Instructions for the task:
With the first line as the start and the line containing "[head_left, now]" as the end, write out every line of the records exactly.

Dataset excerpts:
##############################

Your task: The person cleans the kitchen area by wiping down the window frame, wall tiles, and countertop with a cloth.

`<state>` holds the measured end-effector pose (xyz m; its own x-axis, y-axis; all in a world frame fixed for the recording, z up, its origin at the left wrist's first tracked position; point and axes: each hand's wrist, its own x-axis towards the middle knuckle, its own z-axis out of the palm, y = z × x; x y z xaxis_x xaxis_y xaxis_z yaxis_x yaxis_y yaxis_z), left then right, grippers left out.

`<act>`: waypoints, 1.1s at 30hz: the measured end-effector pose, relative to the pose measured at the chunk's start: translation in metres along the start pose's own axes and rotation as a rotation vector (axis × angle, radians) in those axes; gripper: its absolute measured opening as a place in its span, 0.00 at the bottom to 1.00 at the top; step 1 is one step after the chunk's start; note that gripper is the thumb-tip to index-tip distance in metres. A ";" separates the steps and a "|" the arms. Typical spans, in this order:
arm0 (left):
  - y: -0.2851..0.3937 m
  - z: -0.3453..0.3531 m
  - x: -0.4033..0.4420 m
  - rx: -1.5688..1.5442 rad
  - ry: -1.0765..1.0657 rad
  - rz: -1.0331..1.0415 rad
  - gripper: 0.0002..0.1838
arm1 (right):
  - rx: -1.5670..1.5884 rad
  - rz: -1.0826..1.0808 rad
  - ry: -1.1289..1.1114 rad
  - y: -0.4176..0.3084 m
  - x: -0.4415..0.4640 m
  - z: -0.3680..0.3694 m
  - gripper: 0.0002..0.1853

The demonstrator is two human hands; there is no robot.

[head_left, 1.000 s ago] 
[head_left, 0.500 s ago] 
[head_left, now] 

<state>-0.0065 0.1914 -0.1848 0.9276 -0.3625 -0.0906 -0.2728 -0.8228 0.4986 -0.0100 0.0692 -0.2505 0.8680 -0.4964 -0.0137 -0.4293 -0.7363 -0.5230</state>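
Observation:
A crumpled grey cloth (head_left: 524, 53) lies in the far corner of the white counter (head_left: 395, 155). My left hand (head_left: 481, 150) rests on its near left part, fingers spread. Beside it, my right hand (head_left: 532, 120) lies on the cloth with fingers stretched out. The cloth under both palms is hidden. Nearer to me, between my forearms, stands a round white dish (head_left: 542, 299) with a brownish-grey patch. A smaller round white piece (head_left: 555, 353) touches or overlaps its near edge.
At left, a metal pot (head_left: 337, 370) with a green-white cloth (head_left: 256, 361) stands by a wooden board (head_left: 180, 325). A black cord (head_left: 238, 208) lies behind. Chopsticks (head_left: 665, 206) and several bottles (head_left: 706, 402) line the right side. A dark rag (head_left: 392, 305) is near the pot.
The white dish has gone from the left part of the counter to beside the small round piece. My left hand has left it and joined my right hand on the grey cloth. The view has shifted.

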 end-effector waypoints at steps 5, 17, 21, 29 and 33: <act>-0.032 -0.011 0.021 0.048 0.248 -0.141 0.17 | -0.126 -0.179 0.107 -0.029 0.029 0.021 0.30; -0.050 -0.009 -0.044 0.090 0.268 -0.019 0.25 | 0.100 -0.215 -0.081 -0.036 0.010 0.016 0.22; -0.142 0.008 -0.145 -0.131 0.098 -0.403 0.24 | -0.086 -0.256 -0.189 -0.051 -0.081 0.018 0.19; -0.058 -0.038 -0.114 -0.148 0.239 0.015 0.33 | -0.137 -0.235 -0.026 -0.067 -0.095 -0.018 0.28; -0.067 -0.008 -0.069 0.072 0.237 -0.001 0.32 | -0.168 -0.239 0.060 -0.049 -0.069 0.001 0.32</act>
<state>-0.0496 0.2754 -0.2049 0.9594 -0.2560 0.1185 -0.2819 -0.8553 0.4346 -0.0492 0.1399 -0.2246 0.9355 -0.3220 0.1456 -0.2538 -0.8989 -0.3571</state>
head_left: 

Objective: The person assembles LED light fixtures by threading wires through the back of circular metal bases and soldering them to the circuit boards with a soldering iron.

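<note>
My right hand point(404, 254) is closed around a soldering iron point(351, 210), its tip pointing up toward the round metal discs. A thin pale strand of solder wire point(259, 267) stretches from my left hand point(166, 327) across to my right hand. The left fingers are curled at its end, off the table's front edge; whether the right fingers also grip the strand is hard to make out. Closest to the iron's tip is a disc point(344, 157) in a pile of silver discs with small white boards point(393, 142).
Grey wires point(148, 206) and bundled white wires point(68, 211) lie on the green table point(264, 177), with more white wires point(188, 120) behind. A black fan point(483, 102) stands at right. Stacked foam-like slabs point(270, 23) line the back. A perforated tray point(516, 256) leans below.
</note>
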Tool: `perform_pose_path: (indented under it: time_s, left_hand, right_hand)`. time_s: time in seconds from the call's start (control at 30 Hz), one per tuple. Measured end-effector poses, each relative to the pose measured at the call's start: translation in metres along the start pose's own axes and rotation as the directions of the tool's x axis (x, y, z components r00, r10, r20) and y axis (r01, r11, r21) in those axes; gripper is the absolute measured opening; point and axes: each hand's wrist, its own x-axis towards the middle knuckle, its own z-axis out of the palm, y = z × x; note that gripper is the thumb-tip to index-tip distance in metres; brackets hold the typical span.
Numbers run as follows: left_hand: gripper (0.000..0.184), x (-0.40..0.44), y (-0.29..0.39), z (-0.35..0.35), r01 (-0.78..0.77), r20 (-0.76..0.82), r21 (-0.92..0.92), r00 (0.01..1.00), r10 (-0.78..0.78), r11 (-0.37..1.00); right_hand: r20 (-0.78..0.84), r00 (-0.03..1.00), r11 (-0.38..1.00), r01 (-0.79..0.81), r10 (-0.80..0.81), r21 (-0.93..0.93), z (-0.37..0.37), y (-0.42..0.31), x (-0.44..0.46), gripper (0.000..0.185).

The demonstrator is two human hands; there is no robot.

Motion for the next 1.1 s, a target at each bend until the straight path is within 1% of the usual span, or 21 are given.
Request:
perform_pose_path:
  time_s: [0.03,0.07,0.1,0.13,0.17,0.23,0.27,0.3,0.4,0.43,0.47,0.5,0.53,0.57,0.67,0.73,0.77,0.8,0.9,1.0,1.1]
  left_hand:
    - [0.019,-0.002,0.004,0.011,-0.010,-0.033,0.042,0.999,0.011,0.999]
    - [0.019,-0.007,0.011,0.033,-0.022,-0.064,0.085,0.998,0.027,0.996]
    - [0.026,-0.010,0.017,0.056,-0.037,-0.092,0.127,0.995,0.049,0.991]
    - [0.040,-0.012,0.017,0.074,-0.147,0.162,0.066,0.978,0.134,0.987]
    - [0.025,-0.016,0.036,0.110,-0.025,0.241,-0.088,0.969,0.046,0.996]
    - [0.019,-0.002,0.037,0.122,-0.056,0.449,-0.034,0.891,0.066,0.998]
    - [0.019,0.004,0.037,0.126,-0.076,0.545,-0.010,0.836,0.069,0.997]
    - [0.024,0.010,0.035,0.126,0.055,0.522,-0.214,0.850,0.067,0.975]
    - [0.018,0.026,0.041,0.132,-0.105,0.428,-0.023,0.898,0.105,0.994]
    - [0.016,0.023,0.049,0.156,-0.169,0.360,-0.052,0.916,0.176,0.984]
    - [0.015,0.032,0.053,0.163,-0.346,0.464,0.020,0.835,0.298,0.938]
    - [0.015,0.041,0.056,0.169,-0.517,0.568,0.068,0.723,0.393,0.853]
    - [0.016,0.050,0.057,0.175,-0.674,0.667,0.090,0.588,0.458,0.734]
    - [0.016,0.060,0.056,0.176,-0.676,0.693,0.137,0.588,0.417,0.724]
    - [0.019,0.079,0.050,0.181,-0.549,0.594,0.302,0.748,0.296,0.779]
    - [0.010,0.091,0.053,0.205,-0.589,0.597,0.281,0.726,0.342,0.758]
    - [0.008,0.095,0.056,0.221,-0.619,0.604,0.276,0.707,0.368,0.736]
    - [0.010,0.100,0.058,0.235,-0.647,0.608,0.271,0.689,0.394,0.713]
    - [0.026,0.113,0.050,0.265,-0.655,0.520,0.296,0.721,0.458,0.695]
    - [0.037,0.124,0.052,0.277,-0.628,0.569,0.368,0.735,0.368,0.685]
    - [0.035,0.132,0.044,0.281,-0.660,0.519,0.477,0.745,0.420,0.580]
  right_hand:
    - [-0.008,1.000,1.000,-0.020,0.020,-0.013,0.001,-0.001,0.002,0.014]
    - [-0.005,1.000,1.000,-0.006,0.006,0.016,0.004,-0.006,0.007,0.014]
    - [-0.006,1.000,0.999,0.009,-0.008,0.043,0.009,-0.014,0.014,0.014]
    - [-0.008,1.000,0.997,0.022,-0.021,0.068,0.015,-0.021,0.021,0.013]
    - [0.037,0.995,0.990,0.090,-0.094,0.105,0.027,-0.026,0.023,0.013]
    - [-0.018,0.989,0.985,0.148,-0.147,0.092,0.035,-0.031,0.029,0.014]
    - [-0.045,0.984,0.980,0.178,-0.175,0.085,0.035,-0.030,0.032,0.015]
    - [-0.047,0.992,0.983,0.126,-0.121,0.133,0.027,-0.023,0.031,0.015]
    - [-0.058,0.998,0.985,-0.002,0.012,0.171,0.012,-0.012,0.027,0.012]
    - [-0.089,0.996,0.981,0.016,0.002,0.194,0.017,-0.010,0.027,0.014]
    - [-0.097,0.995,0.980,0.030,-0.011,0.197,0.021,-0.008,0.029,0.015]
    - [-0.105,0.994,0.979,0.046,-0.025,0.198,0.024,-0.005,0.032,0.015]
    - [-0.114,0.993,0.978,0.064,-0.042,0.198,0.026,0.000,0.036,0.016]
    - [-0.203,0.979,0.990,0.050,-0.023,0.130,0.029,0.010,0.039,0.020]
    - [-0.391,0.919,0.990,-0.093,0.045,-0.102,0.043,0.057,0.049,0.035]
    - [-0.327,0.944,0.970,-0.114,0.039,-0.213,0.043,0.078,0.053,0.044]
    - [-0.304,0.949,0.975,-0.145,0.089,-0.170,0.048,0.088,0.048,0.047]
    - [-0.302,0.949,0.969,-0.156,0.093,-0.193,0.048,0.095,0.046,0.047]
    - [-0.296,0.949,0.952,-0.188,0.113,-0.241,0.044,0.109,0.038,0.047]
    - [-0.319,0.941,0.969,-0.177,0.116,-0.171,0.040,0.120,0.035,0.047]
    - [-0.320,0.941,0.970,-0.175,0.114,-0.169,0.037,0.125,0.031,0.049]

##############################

Output for this task:
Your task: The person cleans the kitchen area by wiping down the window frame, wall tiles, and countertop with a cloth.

`<state>` holds the measured end-effector pose (xyz m; its own x-axis, y-axis; all in a world frame fixed for the recording, z up, its origin at the left wrist's first tracked position; point and axes: each hand's wrist, its own x-axis towards the middle knuckle, its own z-axis out of the palm, y = z × x; x y z xaxis_x xaxis_y xaxis_z yaxis_x yaxis_y yaxis_z), left then right, grippers left out.

`<act>`: waypoints, 1.1s at 30hz: the measured end-effector pose, relative to the pose measured at the chunk's start: translation in metres along the start pose's own axes and rotation as a rotation vector (axis × angle, radians) in those axes; gripper: its absolute measured opening as a place in its span, 0.00 at the bottom to 1.00 at the top; step 1 is one step after the chunk's start; note that gripper is the thumb-tip to index-tip distance in metres. A ";" separates the steps and a "|" the arms. Typical spans, in this order:
arm0 (left):
  - y: -0.2851..0.3937 m
  - z: -0.3453..0.3531 m
  - x: -0.4033..0.4420 m
  - rx: -1.5688..1.5442 rad
  - ry: -1.0765..1.0657 rad
  - rz: -1.0331..1.0415 rad
  - gripper: 0.0002..0.1838
arm1 (right):
  - rx: -1.5670..1.5884 rad
  - rz: -1.0826..1.0808 rad
  - ry: -1.1289..1.1114 rad
  - y: -0.4176..0.3084 m
  - x: -0.4415..0.4640 m
  - z: -0.3680..0.3694 m
  - gripper: 0.0002..0.1853

The demonstrator is two human hands; there is no robot.

[head_left, 1.000 s ago] 
[head_left, 0.500 s ago] 
[head_left, now] 

Nothing more is needed to finish the exercise.